• _About this exercise_: For the entries below, report every line that includes the word "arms".

Segment Open

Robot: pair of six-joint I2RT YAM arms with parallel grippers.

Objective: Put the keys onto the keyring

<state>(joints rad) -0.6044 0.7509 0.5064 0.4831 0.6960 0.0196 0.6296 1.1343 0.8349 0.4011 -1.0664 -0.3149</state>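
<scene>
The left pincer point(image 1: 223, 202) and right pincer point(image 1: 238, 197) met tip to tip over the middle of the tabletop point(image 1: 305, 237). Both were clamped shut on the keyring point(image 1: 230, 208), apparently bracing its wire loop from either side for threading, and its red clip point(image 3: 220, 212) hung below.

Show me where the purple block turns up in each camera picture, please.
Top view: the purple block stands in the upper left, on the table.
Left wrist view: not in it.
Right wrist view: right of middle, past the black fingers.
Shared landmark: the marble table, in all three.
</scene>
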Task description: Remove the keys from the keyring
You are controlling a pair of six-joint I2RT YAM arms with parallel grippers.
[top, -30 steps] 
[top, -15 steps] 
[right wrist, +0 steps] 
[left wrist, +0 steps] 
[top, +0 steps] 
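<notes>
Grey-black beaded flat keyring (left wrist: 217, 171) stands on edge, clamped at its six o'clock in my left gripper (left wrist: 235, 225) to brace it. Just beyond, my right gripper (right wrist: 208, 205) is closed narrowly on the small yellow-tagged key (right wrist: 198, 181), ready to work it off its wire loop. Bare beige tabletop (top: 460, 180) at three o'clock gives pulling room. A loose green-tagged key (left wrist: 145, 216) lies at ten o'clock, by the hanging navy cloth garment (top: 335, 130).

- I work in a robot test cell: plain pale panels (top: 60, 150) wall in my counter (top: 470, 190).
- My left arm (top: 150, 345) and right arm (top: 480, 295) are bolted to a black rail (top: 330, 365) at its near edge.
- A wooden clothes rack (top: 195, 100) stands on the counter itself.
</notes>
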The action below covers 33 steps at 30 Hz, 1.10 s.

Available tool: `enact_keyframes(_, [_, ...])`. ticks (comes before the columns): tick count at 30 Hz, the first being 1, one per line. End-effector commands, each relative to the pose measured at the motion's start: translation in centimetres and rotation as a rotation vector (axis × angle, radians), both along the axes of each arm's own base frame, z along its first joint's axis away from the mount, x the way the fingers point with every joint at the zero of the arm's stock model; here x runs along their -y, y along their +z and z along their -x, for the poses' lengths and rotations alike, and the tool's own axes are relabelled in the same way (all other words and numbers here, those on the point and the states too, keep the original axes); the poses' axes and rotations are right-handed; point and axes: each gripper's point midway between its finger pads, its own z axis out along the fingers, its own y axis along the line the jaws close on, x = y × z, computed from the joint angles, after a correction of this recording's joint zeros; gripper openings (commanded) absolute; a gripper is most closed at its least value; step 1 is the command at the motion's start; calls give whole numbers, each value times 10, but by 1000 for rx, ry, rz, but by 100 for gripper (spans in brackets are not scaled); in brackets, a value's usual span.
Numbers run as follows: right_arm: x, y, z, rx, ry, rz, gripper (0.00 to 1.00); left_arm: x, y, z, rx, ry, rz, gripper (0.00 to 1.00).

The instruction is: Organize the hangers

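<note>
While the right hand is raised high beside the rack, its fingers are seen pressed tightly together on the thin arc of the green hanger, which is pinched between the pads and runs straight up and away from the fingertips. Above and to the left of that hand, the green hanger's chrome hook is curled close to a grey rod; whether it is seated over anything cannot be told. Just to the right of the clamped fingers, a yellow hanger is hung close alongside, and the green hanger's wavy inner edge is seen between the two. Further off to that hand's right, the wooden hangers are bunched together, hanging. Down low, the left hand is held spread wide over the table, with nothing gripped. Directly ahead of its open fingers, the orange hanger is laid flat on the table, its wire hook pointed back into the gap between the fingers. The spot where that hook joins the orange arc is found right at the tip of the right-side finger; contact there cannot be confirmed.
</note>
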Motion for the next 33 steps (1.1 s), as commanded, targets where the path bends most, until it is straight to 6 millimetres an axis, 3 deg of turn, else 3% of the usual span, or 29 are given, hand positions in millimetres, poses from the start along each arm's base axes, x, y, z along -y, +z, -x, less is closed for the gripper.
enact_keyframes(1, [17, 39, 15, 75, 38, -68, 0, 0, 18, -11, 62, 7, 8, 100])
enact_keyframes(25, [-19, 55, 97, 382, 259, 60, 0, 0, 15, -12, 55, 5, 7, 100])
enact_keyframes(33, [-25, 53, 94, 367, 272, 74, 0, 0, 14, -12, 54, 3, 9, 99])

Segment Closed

• _Response_:
Robot: pair of six-joint I2RT YAM arms with parallel grippers.
You are controlling a pair of six-joint I2RT YAM arms with parallel grippers.

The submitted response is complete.